I did not touch on this when I wrote about 'No Country...', mostly because a) I didn't have the time (who ever does?) and b)I linked it to (a tiny portion of)race relations in KC and didn't then -and still don't now- have an apt analogy...

I use the term the 'Outsider' for Chigurh.

He is what the volk at the tail end of the Weimer Republic were so afraid of that they abandoned a liberal democracy for the security blanket of Hitler's Nazism; he is the central protagonist of Colin Wilson's "The Outsider"; he is Charlie Manson; he is the Global War on Terror that allows Shrub & Dick "I Shoot ALL My Friends in the Face" Cheney to run roughshod over The Constitution without any serious pushback from either Congress or the American public.

He is that [and every iteration of] individual(s) throughout history who understand that there is no supernatural reprisal awaiting upon his demise; no firey behavioral modifications down below, no blessed manna dripping from strangely spotless white robes awaiting upon high...

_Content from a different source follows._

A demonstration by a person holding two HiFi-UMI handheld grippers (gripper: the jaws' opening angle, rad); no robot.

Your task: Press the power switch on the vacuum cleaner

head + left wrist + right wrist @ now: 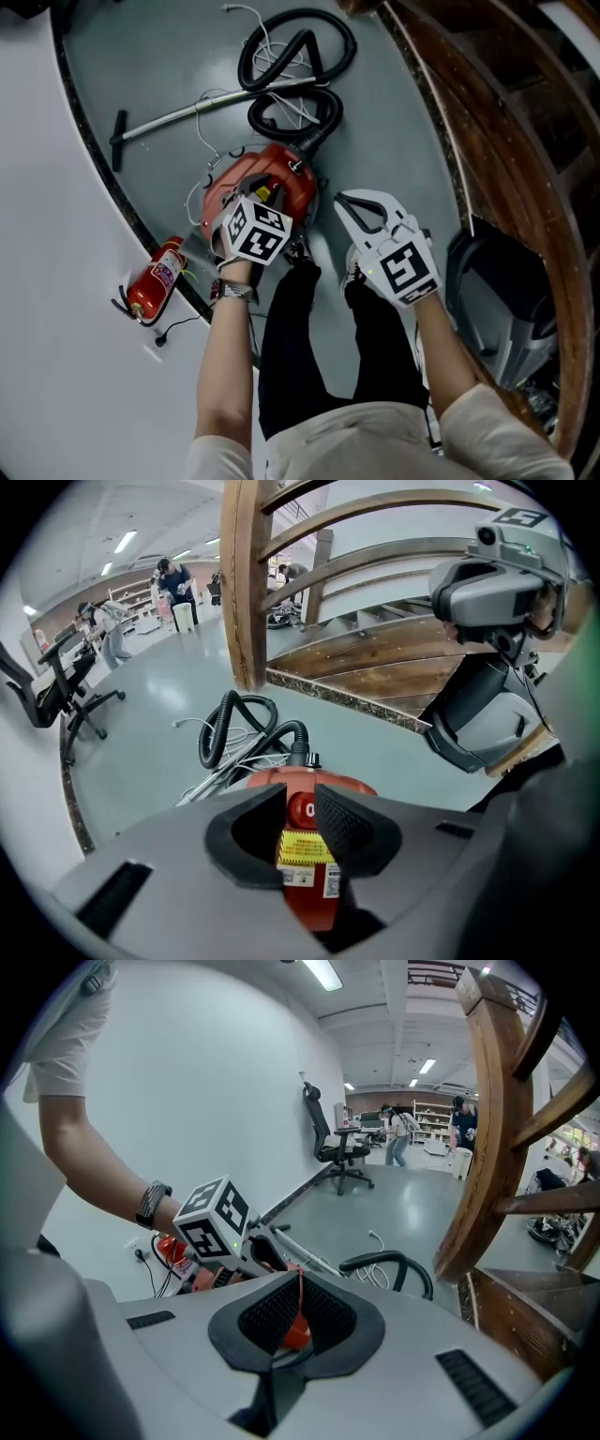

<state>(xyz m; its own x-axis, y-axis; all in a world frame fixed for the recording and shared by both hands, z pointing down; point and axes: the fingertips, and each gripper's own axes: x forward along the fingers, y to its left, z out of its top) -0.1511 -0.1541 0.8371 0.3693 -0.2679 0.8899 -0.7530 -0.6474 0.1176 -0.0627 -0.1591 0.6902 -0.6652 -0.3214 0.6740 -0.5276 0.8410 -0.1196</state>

That he does NOT exist except as myth and statistical anomaly makes him all the more powerful: "No, it's true! We were parked down old Drury lane, when we heard this 'scriiiiitch...scritcccccch' on the car roof. I started to look and this arm with a hook swept over..." - it is all too easy, and dead wrong, to confuse the true 'Outsider' with the uptick in crime and our current laissez faire attitude toward it-especially minorty crime(yet a post in itself).

And, it says (but, at least in my poor words, not well) more about us, how en masse we perceive said figure, than how said figure really exists...

damn - hijacked a post again; shoot me, please...

Anonymous said...

Thanks for the plug.

As a coda to Doc's comment, I think Chigurh and the like are indeed created by us -- that is his like are the inevitable creation of a society which accepts the postulate that there are no absolutes. It is the realization that he is the "ultimate human" that causes Bell to realize the country is no longer for him and other "old" men.

Cheers.

Anonymous said...

We watched No Country a couple of weeks ago. Well, actually, I watched it and Roomie kept leaving the room with each violent scene, until she did not return at all. It is one of those rare movies that I don't have an immediate opinion of, but continue to ferment one over a period of time. Your analysis and the comments above have aided that process. But, I really need to see it again and pay close attention to several areas. With the Coens as with McCarthy, the devil IS the detail. And the devil is not far off the mark with this story, as Chigurh seems to me the very personification of evil, whether you call him Outlawyer, Outsider, or whatever...

I need to see it again to have another listen to the lack of background music. That actually disturbed me, though at the time I did not realize why. The lack of music thrusts the viewer into the reality, the here and now, of the story more effectively than the use of dramatic orchestrations. The mood is genned by the action, not by a contrived score.